Rumah besar juga belum tentu tergolong mewah kalau pemiliknya memang meniatkan untuk hal-hal positif, seperti menampung anak yatim atau karena keluarganya memang banyak sehingga memerlukan tempat yang luas. Jadi, dalam menilai sesuatu itu mewah atau tidak adalah dengan melihat apakah sesuai dengan keperluan dan kemampuan atau tidak. Yang paling penting adalah niat di dalam hati. Kalau kita terbiasa hidup bersahaja, hidup kita juga akan tenang dan tidak ada beban. Jadi, mulai sekarang latihlah untuk tidak rindu pujian orang dan tidak tamak dengan penilaian orang lain. Bersyukurlah apabila setiap barang yang kita miliki halal dan sesuai kemampuan. Terserah orang mau menganggap kita miskin, tidak apa-apa, karena kita tidak bisa hidup dengan penilaian orang lain terus-menerus.

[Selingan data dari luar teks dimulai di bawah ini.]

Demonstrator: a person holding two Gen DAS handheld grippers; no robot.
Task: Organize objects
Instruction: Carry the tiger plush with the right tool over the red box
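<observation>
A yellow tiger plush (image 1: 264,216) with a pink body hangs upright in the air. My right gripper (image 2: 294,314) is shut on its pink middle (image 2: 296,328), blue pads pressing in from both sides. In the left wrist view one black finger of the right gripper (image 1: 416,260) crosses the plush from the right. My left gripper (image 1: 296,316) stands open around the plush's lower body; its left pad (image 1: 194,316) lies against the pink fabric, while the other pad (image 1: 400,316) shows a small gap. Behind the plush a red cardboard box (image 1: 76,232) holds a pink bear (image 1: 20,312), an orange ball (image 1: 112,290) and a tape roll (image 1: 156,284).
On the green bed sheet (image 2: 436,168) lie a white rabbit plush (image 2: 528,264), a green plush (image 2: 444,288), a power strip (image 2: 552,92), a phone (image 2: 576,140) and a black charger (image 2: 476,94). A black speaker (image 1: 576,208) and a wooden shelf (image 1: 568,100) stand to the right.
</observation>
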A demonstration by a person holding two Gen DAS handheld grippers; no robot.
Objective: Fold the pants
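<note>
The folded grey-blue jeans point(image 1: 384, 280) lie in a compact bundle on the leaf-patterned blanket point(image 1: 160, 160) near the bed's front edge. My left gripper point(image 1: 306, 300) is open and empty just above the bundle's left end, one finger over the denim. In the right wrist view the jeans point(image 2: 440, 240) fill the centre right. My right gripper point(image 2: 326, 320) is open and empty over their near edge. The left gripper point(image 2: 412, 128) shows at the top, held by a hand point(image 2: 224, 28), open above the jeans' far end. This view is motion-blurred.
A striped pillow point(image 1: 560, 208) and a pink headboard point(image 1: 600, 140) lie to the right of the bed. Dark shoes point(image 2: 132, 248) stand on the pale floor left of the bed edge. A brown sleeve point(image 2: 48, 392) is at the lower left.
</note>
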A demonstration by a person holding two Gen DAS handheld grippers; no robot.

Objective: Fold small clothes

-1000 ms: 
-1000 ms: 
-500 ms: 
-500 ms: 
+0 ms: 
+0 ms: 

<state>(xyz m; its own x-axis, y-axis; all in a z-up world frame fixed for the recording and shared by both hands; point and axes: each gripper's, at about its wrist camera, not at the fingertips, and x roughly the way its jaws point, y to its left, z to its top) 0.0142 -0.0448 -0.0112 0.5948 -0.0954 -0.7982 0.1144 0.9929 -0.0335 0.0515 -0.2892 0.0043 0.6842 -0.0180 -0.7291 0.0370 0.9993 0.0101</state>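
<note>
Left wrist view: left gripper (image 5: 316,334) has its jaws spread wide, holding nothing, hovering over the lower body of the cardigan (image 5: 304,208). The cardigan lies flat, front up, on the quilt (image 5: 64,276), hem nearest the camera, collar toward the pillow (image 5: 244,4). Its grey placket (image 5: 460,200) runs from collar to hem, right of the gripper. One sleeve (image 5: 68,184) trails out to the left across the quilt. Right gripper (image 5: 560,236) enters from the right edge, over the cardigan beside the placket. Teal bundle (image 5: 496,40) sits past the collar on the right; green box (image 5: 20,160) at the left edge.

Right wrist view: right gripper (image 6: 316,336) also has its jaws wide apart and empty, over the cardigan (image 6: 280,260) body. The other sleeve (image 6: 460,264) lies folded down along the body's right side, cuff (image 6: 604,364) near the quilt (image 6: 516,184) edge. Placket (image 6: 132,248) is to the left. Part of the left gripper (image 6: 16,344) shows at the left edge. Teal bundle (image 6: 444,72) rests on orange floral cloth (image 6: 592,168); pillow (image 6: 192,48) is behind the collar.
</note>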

Apa artinya kita dipuji orang lain, tetapi kita hidup tertekan. Apa artinya bila kita dipuji orang lain, tetapi kita menderita. Apakah seperti itu hidup yang kita inginkan? Mulai sekarang marilah kita evaluasi diri jika masih berminat untuk hidup bermewah-mewah, bersiaplah dengan segudang penderitaan. Akan tetapi, kalau kita hidup bersahaja, itulah yang akan selalu membuat orang menjadi terhormat.

Tampaknya, pola hidup sederhana harus dibudayakan kembali di masyarakat. Tak terkecuali di keluarga kita. Kalau orang tua memberikan contoh pada anak-anaknya tentang kesederhanaan, anak akan terjaga dari merasa diri lebih dari orang lain, tidak senang dengan kemewahan, dan mampu mengendalikan diri dari hidup bermewah-mewah.

Dalam Islam, kaya itu bukan hal yang hina, bahkan dianjurkan. Perintah zakat bisa dipenuhi kalau kita punya harta, demikian pula perintah haji. Yang dilarang itu adalah berlebih-lebihan. Dalam Q.S At-Takaatsur, Allah SWT dengan tegas mencela orang yang berlebih-lebihan. Memang kita harus kaya, tapi tidak harus bermegah-megah. Beli apa saja asal perlu, bukan karena ingin. Keinginan itu biasanya tidak ada ujungnya.

Semoga dengan hidup sederhana dan proporsional; tidak berlebihan, kita memiliki anggaran berlebih untuk ibadah untuk meningkatkan kemampuan kita, dan untuk beramal saleh menolong sesama. Amin. Wallahu 'alam bishshawab.